• The data:
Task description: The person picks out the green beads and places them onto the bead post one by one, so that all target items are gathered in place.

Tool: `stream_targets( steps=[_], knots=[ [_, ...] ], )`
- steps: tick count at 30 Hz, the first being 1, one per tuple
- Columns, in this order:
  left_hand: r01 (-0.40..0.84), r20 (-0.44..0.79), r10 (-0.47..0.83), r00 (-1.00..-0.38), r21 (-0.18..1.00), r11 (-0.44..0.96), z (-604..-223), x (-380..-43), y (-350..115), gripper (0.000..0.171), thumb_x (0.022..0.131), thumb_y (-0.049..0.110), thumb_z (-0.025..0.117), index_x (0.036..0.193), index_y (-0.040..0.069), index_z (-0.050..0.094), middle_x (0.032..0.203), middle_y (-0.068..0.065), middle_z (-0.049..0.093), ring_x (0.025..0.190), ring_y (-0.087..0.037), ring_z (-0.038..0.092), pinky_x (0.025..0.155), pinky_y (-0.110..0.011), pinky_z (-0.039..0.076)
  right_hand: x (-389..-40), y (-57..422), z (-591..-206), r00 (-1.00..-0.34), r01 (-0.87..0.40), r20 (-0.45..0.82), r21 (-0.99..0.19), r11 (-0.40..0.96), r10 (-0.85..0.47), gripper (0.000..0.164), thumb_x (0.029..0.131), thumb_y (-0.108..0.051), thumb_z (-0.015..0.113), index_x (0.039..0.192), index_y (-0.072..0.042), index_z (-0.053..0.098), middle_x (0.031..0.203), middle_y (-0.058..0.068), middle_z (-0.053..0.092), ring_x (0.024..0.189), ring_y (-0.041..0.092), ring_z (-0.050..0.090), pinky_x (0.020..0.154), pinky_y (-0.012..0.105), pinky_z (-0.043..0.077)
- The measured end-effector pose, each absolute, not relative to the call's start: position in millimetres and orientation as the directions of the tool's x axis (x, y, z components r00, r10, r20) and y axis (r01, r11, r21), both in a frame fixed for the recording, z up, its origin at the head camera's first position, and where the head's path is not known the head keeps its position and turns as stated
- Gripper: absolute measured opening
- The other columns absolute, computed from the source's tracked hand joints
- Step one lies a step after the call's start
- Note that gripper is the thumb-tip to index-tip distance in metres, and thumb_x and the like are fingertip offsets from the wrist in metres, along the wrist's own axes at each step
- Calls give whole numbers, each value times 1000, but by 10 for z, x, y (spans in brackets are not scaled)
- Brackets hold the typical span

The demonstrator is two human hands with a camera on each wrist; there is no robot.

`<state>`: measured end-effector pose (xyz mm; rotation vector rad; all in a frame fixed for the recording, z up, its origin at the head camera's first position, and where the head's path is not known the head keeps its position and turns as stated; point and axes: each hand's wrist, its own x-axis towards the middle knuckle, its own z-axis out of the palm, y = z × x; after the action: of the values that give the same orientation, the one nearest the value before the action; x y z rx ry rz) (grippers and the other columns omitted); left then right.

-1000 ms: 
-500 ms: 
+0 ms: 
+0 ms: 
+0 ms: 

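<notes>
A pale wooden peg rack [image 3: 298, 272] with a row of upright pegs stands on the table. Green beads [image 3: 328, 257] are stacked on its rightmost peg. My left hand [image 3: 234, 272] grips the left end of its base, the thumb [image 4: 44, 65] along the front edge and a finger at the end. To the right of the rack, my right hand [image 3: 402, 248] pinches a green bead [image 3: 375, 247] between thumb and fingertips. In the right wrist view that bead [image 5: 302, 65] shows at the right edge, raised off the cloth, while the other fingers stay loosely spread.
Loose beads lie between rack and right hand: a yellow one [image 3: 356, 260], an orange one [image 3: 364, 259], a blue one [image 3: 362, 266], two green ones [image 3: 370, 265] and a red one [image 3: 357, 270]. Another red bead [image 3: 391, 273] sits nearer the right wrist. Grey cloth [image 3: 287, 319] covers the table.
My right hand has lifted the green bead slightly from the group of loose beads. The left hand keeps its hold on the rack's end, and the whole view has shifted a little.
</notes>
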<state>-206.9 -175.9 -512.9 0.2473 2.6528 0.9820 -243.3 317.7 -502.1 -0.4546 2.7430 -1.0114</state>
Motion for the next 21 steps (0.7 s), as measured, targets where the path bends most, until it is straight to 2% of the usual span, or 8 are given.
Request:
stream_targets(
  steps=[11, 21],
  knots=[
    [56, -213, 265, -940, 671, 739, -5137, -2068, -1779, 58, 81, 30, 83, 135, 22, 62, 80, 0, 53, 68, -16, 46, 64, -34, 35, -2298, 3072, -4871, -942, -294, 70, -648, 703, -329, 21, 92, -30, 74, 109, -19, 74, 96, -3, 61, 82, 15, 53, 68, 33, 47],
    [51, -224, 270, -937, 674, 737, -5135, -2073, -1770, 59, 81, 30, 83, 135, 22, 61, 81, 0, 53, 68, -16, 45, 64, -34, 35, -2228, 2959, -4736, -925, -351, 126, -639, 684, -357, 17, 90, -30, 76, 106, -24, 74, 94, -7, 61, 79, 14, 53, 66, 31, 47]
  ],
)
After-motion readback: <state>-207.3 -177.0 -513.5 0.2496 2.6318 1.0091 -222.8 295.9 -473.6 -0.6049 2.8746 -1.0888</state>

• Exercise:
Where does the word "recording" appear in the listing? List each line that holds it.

• Solution to this problem:
- The measured end-effector pose, each absolute, not relative to the call's start: position in millimetres and orientation as the directions of the tool's x axis (x, y, z components r00, r10, r20) and y axis (r01, r11, r21), both in a frame fixed for the recording, z up, its origin at the head camera's first position, and where the head's path is not known the head keeps its position and turns as stated
`<state>`: measured end-effector pose (xyz mm; rotation vector rad; all in a frame fixed for the recording, z up, its origin at the head camera's first position, and where the head's path is not known the head keeps its position and turns as stated; point and axes: each hand's wrist, its own x-axis towards the middle knuckle, its own z-axis out of the palm, y = z × x; after the action: of the values that give the same orientation, the one nearest the value before the action; x y z rx ry rz) (grippers and the other columns omitted); left then right.

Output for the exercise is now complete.